Sulla pressa, i fermi macchina e la deriva della produzione non si manifestano come teorie, ma come materiale di supporto sprecato e finestre di consegna mancate. Quando la lampada di polimerizzazione non riesce a tenere il passo, l’inchiostro resta appiccicoso, l’adesione si compromette e si è costretti a rallentare la produzione solo per tutelare la qualità. Abbiamo progettato la lampada di polimerizzazione UV LED a 395nm per eliminare questo rischio, con prestazioni calibrate in base a quanto effettivamente avviene in produzione.
Il nucleo è un array di LED a 395nm, scelto perché corrisponde ai fotoiniziatori presenti in molti inchiostri UV industriali e perché genera meno ozono rispetto alle sorgenti UV a onda corta. L’irradianza di picco è tarata per fornire il flusso di fotoni necessario a una reticolazione rapida senza danneggiare il substrato. Gli emettitori sono alloggiati in un contenitore a gestione termica, in modo che l’emissione spettrale rimanga stabile anche durante cicli di lavoro prolungati.

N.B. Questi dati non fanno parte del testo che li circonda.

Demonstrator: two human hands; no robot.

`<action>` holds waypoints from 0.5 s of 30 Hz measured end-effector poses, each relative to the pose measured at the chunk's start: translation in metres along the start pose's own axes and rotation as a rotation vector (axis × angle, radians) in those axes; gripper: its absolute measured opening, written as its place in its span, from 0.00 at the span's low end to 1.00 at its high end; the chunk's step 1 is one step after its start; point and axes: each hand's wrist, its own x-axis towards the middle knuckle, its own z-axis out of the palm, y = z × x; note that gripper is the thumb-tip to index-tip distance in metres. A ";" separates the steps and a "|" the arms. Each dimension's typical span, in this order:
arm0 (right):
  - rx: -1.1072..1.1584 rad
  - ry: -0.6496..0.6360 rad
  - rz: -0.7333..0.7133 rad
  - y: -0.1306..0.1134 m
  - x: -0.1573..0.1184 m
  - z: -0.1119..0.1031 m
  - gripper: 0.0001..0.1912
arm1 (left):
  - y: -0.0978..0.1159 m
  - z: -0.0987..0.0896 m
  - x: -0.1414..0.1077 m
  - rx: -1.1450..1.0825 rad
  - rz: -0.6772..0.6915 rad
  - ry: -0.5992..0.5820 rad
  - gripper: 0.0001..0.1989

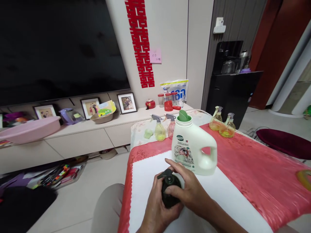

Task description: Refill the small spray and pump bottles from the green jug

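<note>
A dark pump bottle (168, 202) with a black pump head is held over the white mat (141, 181), close to me. My left hand (155, 210) is wrapped round its body from the left and below. My right hand (190, 189) grips its upper part, with the thumb across the front and the fingers behind the pump head. Just beyond stands a large pale-green jug (200, 137) with a printed label and a handle on the right. A green scoop-shaped piece (184, 116) sits in its mouth. Whether the pump head is screwed tight I cannot tell.
Behind the jug stand a yellow spray bottle (159, 132) and a pink spray bottle (171, 128). Two clear bottles with yellow liquid, one nearer (227, 130), stand on the red tablecloth (255, 174). A low cabinet (82, 139) runs along the wall.
</note>
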 end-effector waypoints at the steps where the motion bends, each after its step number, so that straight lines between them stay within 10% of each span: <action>1: 0.008 -0.011 0.017 -0.001 0.000 0.000 0.43 | 0.002 -0.001 0.000 -0.017 -0.013 -0.012 0.31; 8: 0.179 -0.168 -0.082 0.000 -0.005 -0.012 0.40 | 0.005 -0.001 0.000 -0.105 -0.055 -0.020 0.29; 15: 0.056 0.024 0.048 0.006 -0.001 -0.001 0.44 | -0.001 0.003 0.000 -0.090 -0.038 0.025 0.32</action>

Monitoriamo l’uscita in relazione a una curva di degradazione definita. Le unità continuano a erogare la densità di energia target oltre 20.000 ore di funzionamento, e la fine vita utile è generalmente definita al di sotto del 70% dell’irradianza iniziale.

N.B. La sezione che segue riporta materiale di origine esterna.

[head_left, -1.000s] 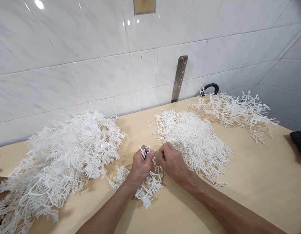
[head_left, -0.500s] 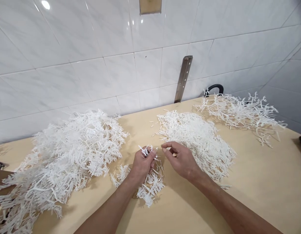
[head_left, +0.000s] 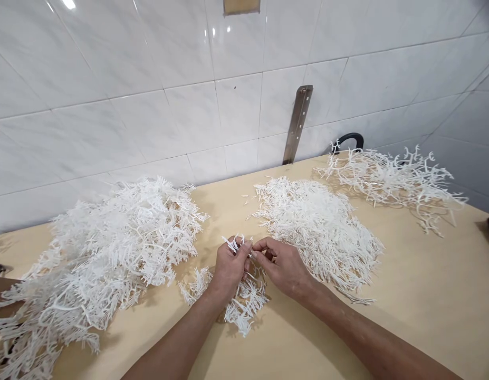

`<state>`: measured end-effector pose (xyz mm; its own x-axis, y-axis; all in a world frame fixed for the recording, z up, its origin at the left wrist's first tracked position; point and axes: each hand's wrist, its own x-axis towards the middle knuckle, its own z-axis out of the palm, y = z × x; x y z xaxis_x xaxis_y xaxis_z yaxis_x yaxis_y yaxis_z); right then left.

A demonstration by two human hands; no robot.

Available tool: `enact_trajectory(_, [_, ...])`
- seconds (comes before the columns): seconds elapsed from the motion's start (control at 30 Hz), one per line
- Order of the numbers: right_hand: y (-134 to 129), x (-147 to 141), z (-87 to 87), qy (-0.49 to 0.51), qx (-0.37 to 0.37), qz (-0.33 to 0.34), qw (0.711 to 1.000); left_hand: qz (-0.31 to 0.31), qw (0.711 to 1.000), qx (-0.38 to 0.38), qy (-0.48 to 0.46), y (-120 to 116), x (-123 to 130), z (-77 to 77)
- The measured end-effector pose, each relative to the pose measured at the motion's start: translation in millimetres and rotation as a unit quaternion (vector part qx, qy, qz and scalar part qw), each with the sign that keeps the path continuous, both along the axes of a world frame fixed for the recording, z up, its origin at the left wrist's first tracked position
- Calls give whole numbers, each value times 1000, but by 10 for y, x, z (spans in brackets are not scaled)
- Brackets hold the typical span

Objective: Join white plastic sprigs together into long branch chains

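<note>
My left hand (head_left: 230,264) is closed around a white branched plastic sprue (head_left: 230,244), whose thin prongs stick out above the fingers. Thumb and forefinger of my right hand (head_left: 281,264) pinch at the near end of that sprue, right beside my left thumb. What exactly lies between the right fingertips is too small to make out fully. Beneath my left hand lies a small clump of white sprues (head_left: 248,303) on the wooden table (head_left: 307,343). To the right, close to my right hand, spreads a heap of short white plastic sticks (head_left: 319,227).
A large pile of white branched sprues (head_left: 121,248) covers the table's left side. Barer, tangled sprues (head_left: 390,177) lie at the back right, before a black curved handle (head_left: 351,138). A metal strip (head_left: 297,124) stands against the tiled wall (head_left: 149,121).
My right hand has moved left, from a small gap away to the sprue in my left hand, and its fingertips have closed there. My left hand keeps its hold.
</note>
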<state>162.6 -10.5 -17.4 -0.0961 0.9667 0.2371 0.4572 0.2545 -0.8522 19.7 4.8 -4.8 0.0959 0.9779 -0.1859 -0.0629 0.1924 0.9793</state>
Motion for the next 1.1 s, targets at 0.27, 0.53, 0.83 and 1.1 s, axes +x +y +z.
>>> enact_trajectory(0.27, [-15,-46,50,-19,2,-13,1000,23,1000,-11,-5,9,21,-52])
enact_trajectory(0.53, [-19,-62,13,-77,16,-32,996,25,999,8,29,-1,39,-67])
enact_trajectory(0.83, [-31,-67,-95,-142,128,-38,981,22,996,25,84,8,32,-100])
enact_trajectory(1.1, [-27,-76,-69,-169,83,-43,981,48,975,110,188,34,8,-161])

Ciò che questo comporta in produzione è diretto e concreto. È possibile aumentare la velocità della pressa con meno interruzioni legate alla polimerizzazione, e la finestra di cura rimane più ampia nonostante variazioni di temperatura e di lotto di inchiostro. Il consumo energetico diminuisce rispetto ai sistemi a mercurio ad alta pressione, e gli intervalli di manutenzione si allungano grazie all’assenza di usura degli elettrodi e di tempi di riscaldamento. Se le prestazioni dovessero scostarsi dalle specifiche durante il periodo di garanzia, si attiva immediatamente la sostituzione per minimizzare i fermi macchina.
L’installazione è semplice, ma la compatibilità non è universale. Verificare la geometria del riflettore, la lunghezza della lampada e l’interfaccia del driver con il controller della pressa. Il driver LED richiede una tensione stabile e un adeguato dissipatore termico: se si opera al di fuori dell’intervallo di temperatura ambiente specificato, si perde potenza in uscita e si riduce la vita utile.
Quando si verifica la polimerizzazione, la misura va effettuata sul piano del substrato con un radiometro, non sulla faccia della lampada.